#### Problem to work on:
Set down every entry again word for word, please, but skip the pictures.

#### Listed records:

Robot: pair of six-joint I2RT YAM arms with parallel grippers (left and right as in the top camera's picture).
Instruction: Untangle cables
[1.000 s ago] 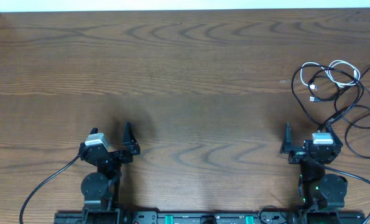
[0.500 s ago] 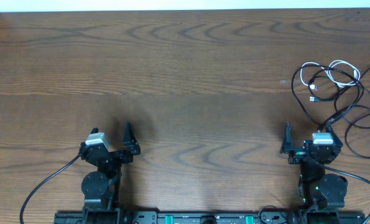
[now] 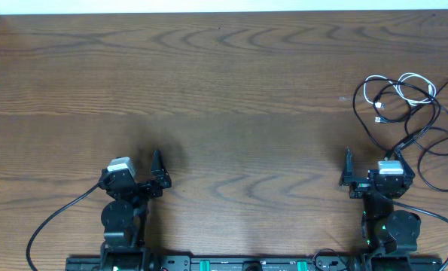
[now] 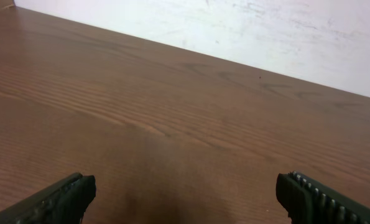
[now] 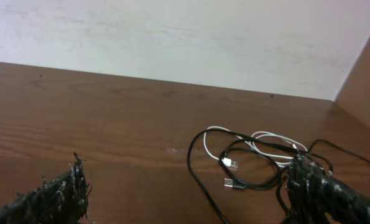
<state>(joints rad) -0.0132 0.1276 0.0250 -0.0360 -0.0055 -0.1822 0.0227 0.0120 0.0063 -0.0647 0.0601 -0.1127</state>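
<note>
Well, the left claw (image 4: 185,186) and the right claw (image 5: 186,180) both have their fingers spread apart, gripping nothing. The cables (image 3: 408,98), black looped with one white, lie tangled by the table's (image 3: 231,90) right edge, just beyond the right claw.

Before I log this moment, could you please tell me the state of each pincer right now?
Left pincer: open, holding nothing.
Right pincer: open, holding nothing.
</note>
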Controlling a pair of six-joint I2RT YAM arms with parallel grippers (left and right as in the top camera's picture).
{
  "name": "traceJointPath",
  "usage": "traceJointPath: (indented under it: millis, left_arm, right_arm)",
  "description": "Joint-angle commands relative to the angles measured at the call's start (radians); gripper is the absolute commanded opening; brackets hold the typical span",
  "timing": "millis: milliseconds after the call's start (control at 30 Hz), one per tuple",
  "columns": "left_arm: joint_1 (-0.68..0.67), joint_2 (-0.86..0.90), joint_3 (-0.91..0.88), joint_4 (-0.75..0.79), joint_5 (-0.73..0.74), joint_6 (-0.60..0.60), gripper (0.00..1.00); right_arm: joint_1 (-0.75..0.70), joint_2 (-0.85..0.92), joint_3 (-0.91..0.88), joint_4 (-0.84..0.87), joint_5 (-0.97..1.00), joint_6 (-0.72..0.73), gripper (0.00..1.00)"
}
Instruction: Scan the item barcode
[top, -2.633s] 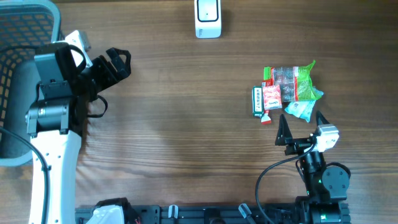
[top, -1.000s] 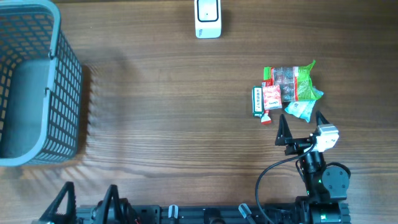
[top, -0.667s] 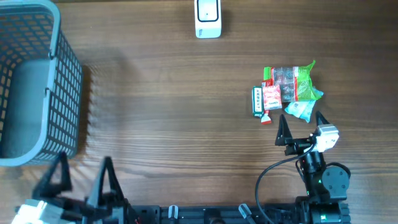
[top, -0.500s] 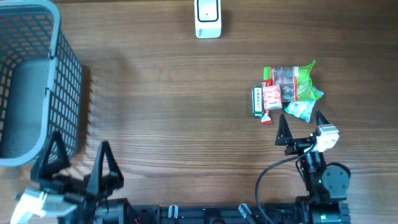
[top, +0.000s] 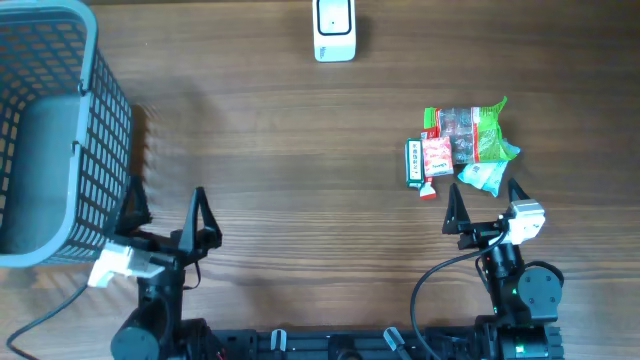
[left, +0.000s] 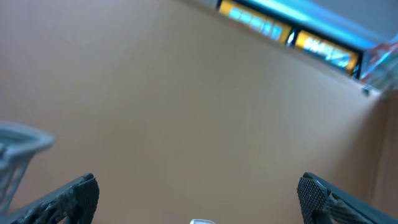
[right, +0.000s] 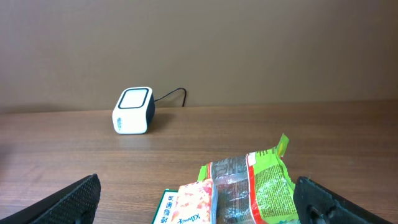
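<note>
Snack packs (top: 465, 128) — green clear-window bag, red-pink sachet, teal pouch — lie just ahead of R gripper (top: 485, 200), jaws spread, empty. Print illegible. L gripper (top: 167, 205) spread, empty; white scanner (top: 334, 28) far ahead.

Our left gripper (top: 167, 200) and right gripper (top: 484, 190) had tapered black fingers (top: 201, 207); white wrist blocks (top: 524, 218); a black cable (top: 416, 292) at nine o'clock of the right arm (top: 525, 290).
</note>
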Motion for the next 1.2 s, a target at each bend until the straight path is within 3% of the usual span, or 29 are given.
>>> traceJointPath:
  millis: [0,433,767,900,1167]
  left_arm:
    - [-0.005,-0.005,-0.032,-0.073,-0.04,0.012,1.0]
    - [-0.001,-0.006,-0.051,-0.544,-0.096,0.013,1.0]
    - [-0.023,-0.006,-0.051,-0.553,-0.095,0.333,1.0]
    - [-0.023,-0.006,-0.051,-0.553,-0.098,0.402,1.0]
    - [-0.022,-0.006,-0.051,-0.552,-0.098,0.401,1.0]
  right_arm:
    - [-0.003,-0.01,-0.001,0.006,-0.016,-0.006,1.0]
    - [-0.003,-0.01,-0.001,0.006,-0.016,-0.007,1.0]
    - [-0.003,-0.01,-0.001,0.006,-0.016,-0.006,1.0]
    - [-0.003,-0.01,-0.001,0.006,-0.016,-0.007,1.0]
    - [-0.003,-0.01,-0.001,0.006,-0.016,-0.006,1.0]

#### Completed exercise:
Robot: pair of six-joint I2RT YAM arms with parallel grippers (left and right as in the top camera's picture).
Instruction: Untangle cables
[1.000 s ago] 
[0.500 s ago] 
[now] 
[now] 
[now] 
<state>(joints rad) -0.0132 0.1276 0.0250 -0.0360 -0.0055 -0.1822 0.0227 0.0120 0.0063 -0.0647 0.0601 -0.1127</state>
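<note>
Well, the left claw (image 4: 185,186) and the right claw (image 5: 186,180) both have their fingers spread apart, gripping nothing. The cables (image 3: 408,98), black looped with one white, lie tangled by the table's (image 3: 231,90) right edge, just beyond the right claw.

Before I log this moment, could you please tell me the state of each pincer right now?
Left pincer: open, holding nothing.
Right pincer: open, holding nothing.
</note>
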Controlling a pair of six-joint I2RT YAM arms with parallel grippers (left and right as in the top camera's picture).
{
  "name": "traceJointPath",
  "usage": "traceJointPath: (indented under it: millis, left_arm, right_arm)",
  "description": "Joint-angle commands relative to the angles measured at the call's start (radians); gripper is the absolute commanded opening; brackets hold the typical span",
  "timing": "millis: milliseconds after the call's start (control at 30 Hz), one per tuple",
  "columns": "left_arm: joint_1 (-0.68..0.67), joint_2 (-0.86..0.90), joint_3 (-0.91..0.88), joint_4 (-0.75..0.79), joint_5 (-0.73..0.74), joint_6 (-0.60..0.60), gripper (0.00..1.00); right_arm: joint_1 (-0.75..0.70), joint_2 (-0.85..0.92), joint_3 (-0.91..0.88), joint_4 (-0.84..0.87), joint_5 (-0.97..1.00), joint_6 (-0.72..0.73), gripper (0.00..1.00)"
}
Instruction: Scan the item barcode
[top, -2.633s] 
[top, -1.000s] 
[top, -0.667s] 
[top, -0.500s] 
[top, +0.000s] 
[left, +0.000s] 
[right, +0.000s] 
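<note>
Snack packs (top: 465, 128) — green clear-window bag, red-pink sachet, teal pouch — lie just ahead of R gripper (top: 485, 200), jaws spread, empty. Print illegible. L gripper (top: 167, 205) spread, empty; white scanner (top: 334, 28) far ahead.

Our left gripper (top: 167, 200) and right gripper (top: 484, 190) had tapered black fingers (top: 201, 207); white wrist blocks (top: 524, 218); a black cable (top: 416, 292) at nine o'clock of the right arm (top: 525, 290).
</note>
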Motion for the next 1.2 s, a target at each bend until the straight path is within 3% of the usual span, or 29 are given.
>>> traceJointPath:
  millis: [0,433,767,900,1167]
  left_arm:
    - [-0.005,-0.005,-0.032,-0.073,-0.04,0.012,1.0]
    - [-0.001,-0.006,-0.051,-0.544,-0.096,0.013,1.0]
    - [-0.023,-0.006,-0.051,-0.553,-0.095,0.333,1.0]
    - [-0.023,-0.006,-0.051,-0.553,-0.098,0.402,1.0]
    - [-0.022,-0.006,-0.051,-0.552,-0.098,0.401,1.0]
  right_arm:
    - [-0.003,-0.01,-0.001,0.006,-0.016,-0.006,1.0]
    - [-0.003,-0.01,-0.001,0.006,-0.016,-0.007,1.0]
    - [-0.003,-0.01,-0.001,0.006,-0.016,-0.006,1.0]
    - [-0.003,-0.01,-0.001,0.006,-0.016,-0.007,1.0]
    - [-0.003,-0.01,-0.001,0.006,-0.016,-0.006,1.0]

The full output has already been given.